> _Data excerpt_:
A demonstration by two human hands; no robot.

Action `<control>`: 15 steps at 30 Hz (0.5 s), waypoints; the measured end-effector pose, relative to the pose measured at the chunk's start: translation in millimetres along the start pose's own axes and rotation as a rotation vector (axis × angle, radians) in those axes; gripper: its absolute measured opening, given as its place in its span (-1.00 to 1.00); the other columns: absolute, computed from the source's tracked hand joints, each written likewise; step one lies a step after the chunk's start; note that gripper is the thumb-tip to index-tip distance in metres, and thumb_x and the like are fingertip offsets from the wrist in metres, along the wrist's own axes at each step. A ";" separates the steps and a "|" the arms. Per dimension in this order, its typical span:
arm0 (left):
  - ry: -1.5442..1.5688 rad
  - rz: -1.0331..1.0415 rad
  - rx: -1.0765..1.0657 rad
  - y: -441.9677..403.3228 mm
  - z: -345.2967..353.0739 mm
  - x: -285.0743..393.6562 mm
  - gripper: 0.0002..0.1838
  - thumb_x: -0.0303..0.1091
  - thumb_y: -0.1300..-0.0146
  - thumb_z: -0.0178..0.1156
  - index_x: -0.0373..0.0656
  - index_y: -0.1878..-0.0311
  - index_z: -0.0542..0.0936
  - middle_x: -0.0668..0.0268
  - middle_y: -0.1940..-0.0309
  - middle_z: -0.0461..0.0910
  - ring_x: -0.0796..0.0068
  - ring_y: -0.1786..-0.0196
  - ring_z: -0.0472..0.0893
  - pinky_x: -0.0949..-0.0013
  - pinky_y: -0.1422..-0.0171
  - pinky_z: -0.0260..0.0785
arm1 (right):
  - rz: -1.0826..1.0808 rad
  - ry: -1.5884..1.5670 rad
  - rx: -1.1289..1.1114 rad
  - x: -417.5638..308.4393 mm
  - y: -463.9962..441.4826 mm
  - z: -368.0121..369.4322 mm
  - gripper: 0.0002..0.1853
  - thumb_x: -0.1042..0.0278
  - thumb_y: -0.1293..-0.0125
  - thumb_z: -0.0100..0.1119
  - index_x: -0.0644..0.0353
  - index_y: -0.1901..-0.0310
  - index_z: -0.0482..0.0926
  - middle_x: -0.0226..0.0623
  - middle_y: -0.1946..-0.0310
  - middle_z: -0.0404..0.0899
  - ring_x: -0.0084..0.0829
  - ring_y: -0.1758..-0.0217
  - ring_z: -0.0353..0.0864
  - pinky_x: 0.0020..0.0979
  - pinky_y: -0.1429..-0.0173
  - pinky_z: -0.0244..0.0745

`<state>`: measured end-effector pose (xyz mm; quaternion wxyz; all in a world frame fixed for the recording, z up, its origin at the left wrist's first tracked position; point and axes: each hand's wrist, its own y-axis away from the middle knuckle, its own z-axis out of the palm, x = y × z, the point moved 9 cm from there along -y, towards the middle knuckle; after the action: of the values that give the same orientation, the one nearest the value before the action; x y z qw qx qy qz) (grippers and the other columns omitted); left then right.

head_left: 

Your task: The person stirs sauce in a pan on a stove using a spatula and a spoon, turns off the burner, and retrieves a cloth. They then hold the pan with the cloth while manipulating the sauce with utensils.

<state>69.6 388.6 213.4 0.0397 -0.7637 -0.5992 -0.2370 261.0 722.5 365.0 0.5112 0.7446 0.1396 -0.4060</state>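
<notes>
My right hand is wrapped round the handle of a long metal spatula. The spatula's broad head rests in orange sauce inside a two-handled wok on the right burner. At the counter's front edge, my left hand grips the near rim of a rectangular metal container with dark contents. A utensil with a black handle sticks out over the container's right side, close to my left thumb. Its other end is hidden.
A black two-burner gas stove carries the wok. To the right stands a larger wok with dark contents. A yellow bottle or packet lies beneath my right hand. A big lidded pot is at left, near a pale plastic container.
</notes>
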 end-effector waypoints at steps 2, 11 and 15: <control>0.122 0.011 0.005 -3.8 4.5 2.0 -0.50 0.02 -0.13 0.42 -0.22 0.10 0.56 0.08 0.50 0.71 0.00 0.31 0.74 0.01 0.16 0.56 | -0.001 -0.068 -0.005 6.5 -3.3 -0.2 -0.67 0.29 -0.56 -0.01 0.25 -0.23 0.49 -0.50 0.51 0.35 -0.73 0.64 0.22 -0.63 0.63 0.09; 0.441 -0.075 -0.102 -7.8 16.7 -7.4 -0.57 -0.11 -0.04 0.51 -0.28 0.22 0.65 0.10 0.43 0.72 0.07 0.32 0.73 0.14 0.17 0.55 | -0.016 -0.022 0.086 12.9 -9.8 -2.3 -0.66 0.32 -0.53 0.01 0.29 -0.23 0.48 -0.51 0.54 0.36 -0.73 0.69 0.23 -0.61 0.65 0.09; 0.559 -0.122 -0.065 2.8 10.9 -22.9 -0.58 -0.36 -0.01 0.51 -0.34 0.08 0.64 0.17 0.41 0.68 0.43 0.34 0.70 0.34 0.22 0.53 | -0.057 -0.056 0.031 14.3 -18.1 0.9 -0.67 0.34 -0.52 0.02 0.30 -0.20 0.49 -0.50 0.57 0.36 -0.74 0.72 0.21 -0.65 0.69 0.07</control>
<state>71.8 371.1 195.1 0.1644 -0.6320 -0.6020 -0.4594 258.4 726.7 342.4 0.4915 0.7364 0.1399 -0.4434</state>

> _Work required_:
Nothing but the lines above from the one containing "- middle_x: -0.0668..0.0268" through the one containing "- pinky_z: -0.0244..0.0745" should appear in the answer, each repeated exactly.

> _Completed task_:
  - middle_x: -0.0668..0.0268
  - middle_y: -0.1940..-0.0309
  - middle_z: -0.0461..0.0910
  - ring_x: -0.0796..0.0068
  - ring_y: -0.1786..-0.0196
  - ring_z: -0.0472..0.0893
  - pinky_x: -0.0949..-0.0013
  - pinky_y: -0.1422..-0.0171
  - pinky_z: -0.0260..0.0785
arm1 (right):
  - rz: -1.0826..1.0808 rad
  - ry: -1.5884..1.5670 rad
  - rx: -1.1289..1.1114 rad
  - x: -417.5638..308.4393 mm
  - y: -463.9962..441.4826 mm
  - z: -368.0121..369.4322 mm
  - gripper: 0.0002..0.1853
  - thumb_x: -0.1042..0.0278
  - thumb_y: -0.1293..-0.0125
  - thumb_z: -0.0100..0.1119
  - index_x: -0.0644..0.0353
  - index_y: -0.1901..-0.0310
  - index_z: -0.0482..0.0926
  - middle_x: -0.0226..0.0623
  - middle_y: -0.1946..-0.0310
  - middle_z: -0.0404..0.0899
  - ring_x: -0.0084..0.0829
  - ring_y: -0.1758..-0.0217
  - ring_z: -0.0353..0.0864
  - pinky_x: 0.0020..0.0979
  - pinky_y: -0.1429..-0.0173
  - pinky_z: -0.0244..0.0745

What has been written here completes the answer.